*** Opening The records ***

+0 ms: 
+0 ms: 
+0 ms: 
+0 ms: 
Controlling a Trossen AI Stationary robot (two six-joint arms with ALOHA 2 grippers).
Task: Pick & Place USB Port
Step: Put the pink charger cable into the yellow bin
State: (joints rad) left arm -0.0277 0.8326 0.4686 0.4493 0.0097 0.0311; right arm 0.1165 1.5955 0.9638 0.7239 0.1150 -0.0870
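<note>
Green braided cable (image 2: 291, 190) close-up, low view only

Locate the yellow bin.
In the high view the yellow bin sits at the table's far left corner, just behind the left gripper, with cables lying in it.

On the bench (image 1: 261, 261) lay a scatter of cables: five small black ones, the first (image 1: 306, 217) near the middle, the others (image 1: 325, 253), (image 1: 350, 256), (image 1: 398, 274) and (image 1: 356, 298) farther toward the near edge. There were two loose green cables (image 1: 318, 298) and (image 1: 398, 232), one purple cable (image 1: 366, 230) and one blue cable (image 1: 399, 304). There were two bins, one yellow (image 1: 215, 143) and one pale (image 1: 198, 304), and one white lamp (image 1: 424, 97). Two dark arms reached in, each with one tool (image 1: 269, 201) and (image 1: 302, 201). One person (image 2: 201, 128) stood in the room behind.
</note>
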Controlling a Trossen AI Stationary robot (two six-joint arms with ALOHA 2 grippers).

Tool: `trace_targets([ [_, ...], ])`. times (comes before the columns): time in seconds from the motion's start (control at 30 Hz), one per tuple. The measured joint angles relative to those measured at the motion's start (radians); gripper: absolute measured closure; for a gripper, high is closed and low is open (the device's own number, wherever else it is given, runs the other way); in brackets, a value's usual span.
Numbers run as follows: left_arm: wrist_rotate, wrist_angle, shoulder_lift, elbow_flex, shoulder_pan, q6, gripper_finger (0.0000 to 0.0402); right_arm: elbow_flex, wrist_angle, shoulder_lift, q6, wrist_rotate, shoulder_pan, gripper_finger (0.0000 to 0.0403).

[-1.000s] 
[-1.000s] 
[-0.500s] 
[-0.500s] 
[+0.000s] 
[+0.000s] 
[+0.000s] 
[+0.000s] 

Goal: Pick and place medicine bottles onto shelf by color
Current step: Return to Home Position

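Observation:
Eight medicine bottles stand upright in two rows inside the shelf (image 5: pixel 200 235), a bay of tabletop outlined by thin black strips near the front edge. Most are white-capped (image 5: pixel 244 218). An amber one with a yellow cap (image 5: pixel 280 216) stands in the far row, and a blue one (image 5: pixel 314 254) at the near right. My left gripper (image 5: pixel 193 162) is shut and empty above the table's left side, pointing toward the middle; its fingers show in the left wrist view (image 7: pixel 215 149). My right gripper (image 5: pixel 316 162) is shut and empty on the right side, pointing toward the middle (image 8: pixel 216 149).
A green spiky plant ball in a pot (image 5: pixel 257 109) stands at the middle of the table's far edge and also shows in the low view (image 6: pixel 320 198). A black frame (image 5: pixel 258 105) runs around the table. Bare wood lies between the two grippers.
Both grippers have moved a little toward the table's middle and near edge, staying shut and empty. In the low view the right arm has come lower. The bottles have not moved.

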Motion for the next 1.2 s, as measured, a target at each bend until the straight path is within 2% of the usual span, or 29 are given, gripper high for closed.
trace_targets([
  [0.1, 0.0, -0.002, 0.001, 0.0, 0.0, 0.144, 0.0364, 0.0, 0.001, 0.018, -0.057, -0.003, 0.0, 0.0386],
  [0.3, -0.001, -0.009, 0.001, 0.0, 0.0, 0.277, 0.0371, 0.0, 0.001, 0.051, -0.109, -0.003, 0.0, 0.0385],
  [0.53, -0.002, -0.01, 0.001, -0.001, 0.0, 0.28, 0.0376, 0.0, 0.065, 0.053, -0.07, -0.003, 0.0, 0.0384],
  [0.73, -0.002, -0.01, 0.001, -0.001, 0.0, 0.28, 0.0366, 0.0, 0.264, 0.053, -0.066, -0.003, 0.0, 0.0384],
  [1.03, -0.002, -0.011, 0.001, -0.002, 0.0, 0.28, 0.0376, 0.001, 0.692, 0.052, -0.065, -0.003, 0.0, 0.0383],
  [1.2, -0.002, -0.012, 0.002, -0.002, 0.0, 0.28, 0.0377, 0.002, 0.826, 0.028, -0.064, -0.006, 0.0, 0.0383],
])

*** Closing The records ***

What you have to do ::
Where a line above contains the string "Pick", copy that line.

Output for this task ::
Task: Pick & Place USB Port
Goal: Pick and place medicine bottles onto shelf by color

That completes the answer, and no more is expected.